THE TASK: Only one stretch of the data below is wanted: the lines starting at the one with "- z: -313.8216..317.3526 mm" and ending at the one with "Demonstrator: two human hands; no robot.", both included, given again exactly.

RECORDED INFORMATION:

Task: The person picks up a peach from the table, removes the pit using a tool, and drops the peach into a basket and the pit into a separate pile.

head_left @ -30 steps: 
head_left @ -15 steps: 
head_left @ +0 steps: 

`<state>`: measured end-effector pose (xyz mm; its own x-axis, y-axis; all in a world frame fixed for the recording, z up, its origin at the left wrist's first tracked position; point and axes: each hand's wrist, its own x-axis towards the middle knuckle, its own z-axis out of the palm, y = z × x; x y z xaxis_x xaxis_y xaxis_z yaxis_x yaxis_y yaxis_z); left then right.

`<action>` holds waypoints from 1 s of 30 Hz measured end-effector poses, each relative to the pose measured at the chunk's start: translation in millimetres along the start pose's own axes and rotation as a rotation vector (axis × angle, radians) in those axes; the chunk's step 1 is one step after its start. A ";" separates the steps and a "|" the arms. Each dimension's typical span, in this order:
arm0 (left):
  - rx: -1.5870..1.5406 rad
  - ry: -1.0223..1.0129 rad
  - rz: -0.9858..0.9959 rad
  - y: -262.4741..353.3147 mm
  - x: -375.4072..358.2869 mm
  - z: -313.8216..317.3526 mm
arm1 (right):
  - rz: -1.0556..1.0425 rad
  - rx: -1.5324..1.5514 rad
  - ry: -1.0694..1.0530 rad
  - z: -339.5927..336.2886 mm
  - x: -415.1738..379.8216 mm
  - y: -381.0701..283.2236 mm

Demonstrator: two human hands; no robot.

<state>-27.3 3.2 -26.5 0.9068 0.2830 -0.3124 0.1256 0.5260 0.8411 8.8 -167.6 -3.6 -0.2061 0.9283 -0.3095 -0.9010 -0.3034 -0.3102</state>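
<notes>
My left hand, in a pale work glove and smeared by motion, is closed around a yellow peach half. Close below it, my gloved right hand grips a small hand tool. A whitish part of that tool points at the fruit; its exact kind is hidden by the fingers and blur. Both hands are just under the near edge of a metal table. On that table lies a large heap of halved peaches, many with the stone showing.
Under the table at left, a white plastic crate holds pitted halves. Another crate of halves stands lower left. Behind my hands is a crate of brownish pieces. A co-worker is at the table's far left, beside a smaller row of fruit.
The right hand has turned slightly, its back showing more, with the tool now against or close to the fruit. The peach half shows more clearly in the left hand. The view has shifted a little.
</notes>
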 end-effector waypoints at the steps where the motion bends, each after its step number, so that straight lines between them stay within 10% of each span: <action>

ANSWER BOX:
  - z: -313.8216..317.3526 mm
arm1 (right):
  - rz: -1.0556..1.0425 rad
  - rx: -1.5324..1.5514 rad
  - ry: -1.0694..1.0530 rad
  - z: -339.5927..336.2886 mm
  - x: -415.1738..379.8216 mm
  - y: -381.0701..283.2236 mm

Demonstrator: two human hands; no robot.

At this stage, the exercise is finished.